# YOUR ASSIGNMENT
Give back only the lines in the records below from the one with "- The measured" to the one with "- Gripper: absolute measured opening", both inclusive, word for word.

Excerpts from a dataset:
• • • • • • •

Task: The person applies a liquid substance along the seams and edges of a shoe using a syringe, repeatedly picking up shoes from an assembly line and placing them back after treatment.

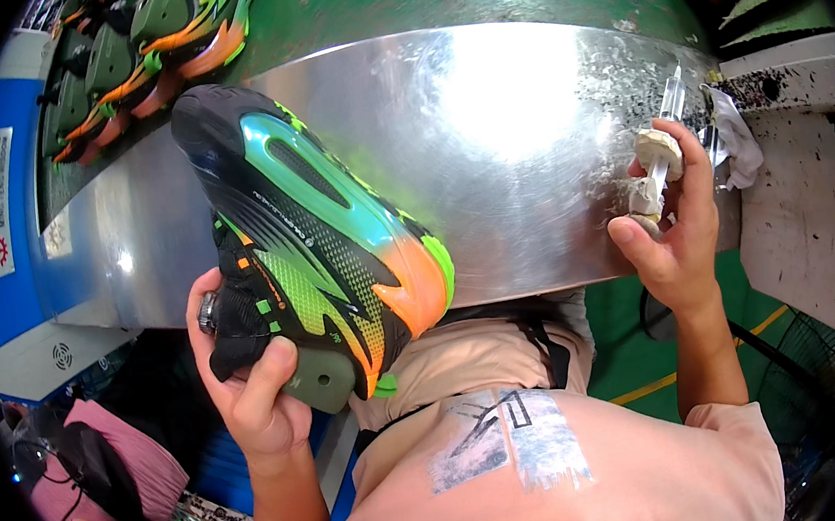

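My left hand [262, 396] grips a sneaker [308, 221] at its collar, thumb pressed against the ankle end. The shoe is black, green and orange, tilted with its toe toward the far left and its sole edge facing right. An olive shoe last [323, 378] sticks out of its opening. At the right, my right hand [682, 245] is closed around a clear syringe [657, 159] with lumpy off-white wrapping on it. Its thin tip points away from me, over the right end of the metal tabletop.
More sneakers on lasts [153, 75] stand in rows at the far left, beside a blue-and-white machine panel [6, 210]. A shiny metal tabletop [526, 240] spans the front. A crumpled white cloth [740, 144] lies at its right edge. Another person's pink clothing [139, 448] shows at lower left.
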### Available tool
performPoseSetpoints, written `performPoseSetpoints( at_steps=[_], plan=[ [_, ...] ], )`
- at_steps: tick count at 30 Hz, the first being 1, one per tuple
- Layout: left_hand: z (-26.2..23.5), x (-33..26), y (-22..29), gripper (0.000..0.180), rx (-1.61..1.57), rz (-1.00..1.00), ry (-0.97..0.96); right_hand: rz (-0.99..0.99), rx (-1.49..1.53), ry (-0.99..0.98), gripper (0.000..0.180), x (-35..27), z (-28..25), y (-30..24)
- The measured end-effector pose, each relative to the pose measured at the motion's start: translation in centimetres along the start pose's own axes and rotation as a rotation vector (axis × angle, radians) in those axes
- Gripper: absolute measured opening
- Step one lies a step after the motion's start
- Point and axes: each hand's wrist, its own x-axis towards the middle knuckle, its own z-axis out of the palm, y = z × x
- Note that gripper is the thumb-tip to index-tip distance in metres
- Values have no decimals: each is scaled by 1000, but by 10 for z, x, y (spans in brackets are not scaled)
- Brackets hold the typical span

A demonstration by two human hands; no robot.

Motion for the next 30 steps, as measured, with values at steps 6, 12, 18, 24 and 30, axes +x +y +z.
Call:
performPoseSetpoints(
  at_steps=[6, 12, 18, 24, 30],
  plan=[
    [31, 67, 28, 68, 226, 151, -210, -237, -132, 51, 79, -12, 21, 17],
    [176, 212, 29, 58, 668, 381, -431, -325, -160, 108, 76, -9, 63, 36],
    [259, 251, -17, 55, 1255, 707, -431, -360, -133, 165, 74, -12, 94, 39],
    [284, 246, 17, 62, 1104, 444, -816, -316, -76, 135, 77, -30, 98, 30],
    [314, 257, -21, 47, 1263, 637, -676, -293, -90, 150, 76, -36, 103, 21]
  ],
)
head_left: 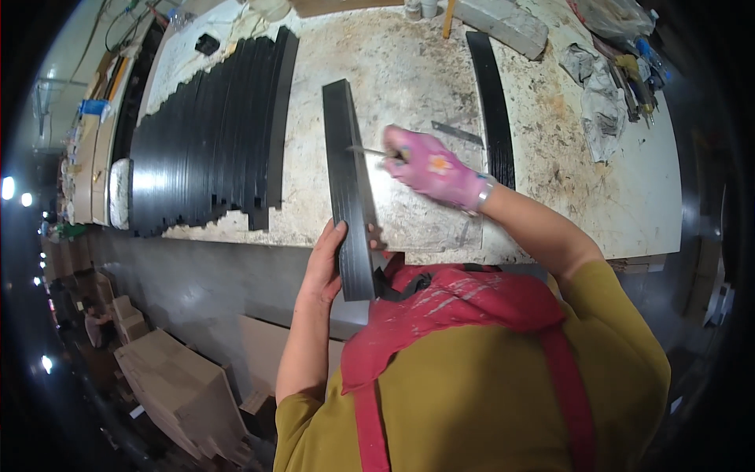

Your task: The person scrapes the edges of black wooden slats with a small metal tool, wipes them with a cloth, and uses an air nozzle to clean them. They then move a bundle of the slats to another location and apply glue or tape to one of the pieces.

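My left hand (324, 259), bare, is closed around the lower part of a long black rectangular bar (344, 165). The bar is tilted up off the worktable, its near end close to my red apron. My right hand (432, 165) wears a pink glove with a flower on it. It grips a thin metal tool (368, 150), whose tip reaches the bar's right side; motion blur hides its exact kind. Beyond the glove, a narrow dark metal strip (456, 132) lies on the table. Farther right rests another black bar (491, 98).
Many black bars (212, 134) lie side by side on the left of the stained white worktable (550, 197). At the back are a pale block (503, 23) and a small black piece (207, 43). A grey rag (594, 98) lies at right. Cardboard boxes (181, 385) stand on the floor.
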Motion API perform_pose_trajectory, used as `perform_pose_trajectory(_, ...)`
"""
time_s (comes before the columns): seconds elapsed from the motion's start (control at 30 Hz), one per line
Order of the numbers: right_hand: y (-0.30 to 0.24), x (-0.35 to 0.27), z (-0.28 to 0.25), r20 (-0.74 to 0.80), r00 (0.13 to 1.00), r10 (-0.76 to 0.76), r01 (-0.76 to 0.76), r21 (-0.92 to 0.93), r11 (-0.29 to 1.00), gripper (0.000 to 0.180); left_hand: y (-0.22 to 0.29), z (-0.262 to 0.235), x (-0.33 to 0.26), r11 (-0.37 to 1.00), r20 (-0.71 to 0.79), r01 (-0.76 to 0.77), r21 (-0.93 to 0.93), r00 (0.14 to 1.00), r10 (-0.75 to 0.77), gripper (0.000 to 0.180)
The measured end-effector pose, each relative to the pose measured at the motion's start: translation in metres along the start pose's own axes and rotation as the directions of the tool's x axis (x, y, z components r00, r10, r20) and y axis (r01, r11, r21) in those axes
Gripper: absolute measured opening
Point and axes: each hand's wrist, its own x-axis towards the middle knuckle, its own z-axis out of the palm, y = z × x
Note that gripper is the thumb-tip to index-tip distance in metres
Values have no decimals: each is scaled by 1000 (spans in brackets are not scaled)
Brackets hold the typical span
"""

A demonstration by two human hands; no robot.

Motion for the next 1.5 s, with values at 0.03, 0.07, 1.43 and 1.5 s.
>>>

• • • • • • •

# TASK SOLUTION
- The measured end-effector pose, each relative to the pose measured at the motion's start: translation in centimetres along the start pose's own axes and rotation as a rotation vector (axis × angle, radians) in those axes
- Gripper: absolute measured opening

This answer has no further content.